WHAT THIS TASK INVOLVES:
Produce a perfect copy of the listing, matching each line.

DATA PROVIDED:
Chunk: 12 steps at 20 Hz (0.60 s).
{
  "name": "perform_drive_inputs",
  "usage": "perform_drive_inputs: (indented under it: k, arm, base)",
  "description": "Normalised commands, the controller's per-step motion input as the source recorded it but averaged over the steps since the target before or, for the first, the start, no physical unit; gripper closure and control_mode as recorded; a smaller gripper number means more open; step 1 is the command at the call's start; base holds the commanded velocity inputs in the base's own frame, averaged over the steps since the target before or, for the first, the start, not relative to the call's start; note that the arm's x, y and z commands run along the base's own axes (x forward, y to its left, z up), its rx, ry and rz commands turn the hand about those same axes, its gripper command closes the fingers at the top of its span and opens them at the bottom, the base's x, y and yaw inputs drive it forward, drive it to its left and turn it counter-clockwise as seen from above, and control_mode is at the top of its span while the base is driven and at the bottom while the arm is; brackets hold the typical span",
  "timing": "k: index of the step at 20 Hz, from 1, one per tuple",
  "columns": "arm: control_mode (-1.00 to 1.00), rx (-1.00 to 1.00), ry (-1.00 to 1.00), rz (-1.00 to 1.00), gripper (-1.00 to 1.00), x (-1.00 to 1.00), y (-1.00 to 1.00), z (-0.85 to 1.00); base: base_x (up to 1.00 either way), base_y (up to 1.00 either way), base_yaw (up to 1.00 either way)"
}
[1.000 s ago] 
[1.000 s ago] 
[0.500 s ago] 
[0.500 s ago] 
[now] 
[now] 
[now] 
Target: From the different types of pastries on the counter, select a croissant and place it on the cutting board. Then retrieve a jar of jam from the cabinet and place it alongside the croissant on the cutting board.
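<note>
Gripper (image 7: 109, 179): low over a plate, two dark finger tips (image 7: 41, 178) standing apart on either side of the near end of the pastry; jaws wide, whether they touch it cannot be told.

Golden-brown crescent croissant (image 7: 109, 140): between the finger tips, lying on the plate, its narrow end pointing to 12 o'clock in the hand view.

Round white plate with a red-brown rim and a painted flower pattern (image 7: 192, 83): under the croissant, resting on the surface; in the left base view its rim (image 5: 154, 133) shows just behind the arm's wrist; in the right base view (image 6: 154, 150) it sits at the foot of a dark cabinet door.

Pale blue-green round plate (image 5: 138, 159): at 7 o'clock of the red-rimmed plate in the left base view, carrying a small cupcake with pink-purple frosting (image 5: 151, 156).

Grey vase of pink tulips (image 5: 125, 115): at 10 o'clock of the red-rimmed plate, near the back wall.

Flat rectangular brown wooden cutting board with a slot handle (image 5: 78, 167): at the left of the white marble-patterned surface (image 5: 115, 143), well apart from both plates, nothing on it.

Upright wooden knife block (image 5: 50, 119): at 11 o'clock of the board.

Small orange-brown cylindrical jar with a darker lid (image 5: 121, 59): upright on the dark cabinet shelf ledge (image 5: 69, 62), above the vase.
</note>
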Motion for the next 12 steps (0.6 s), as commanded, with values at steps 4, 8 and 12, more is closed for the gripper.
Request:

TASK RESPONSE:
Chunk: 12 steps at 20 Hz (0.60 s).
{
  "name": "perform_drive_inputs",
  "usage": "perform_drive_inputs: (indented under it: k, arm, base)",
  "description": "Normalised commands, the controller's per-step motion input as the source recorded it but averaged over the steps since the target before or, for the first, the start, no physical unit; gripper closure and control_mode as recorded; a smaller gripper number means more open; step 1 is the command at the call's start; base holds the commanded velocity inputs in the base's own frame, averaged over the steps since the target before or, for the first, the start, not relative to the call's start; note that the arm's x, y and z commands run along the base's own axes (x forward, y to its left, z up), its rx, ry and rz commands turn the hand about those same axes, its gripper command closes the fingers at the top of its span and opens them at the bottom, the base's x, y and yaw inputs drive it forward, drive it to its left and turn it counter-clockwise as seen from above, and control_mode is at the top of its span while the base is driven and at the bottom while the arm is; brackets hold the typical span",
  "timing": "k: index of the step at 20 Hz, from 1, one per tuple",
  "columns": "arm: control_mode (-1.00 to 1.00), rx (-1.00 to 1.00), ry (-1.00 to 1.00), rz (-1.00 to 1.00), gripper (-1.00 to 1.00), x (-1.00 to 1.00), y (-1.00 to 1.00), z (-0.85 to 1.00); base: base_x (up to 1.00 either way), base_y (up to 1.00 either way), base_yaw (up to 1.00 either way)"
}
[1.000 s ago] 
[1.000 s ago] 
[0.500 s ago] 
[0.500 s ago] 
[now] 
[now] 
[now] 
Target: From the different types of pastries on the counter, select a croissant and place it on the cutting board. Then retrieve a jar of jam from the cabinet and place it alongside the croissant on the cutting board.
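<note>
Gripper (image 7: 109, 179): low over a plate, two dark finger tips (image 7: 41, 178) standing apart on either side of the near end of the pastry; jaws wide, whether they touch it cannot be told.

Golden-brown crescent croissant (image 7: 109, 140): between the finger tips, lying on the plate, its narrow end pointing to 12 o'clock in the hand view.

Round white plate with a red-brown rim and a painted flower pattern (image 7: 192, 83): under the croissant, resting on the surface; in the left base view its rim (image 5: 154, 133) shows just behind the arm's wrist; in the right base view (image 6: 154, 150) it sits at the foot of a dark cabinet door.

Pale blue-green round plate (image 5: 138, 159): at 7 o'clock of the red-rimmed plate in the left base view, carrying a small cupcake with pink-purple frosting (image 5: 151, 156).

Grey vase of pink tulips (image 5: 125, 115): at 10 o'clock of the red-rimmed plate, near the back wall.

Flat rectangular brown wooden cutting board with a slot handle (image 5: 78, 167): at the left of the white marble-patterned surface (image 5: 115, 143), well apart from both plates, nothing on it.

Upright wooden knife block (image 5: 50, 119): at 11 o'clock of the board.

Small orange-brown cylindrical jar with a darker lid (image 5: 121, 59): upright on the dark cabinet shelf ledge (image 5: 69, 62), above the vase.
</note>
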Motion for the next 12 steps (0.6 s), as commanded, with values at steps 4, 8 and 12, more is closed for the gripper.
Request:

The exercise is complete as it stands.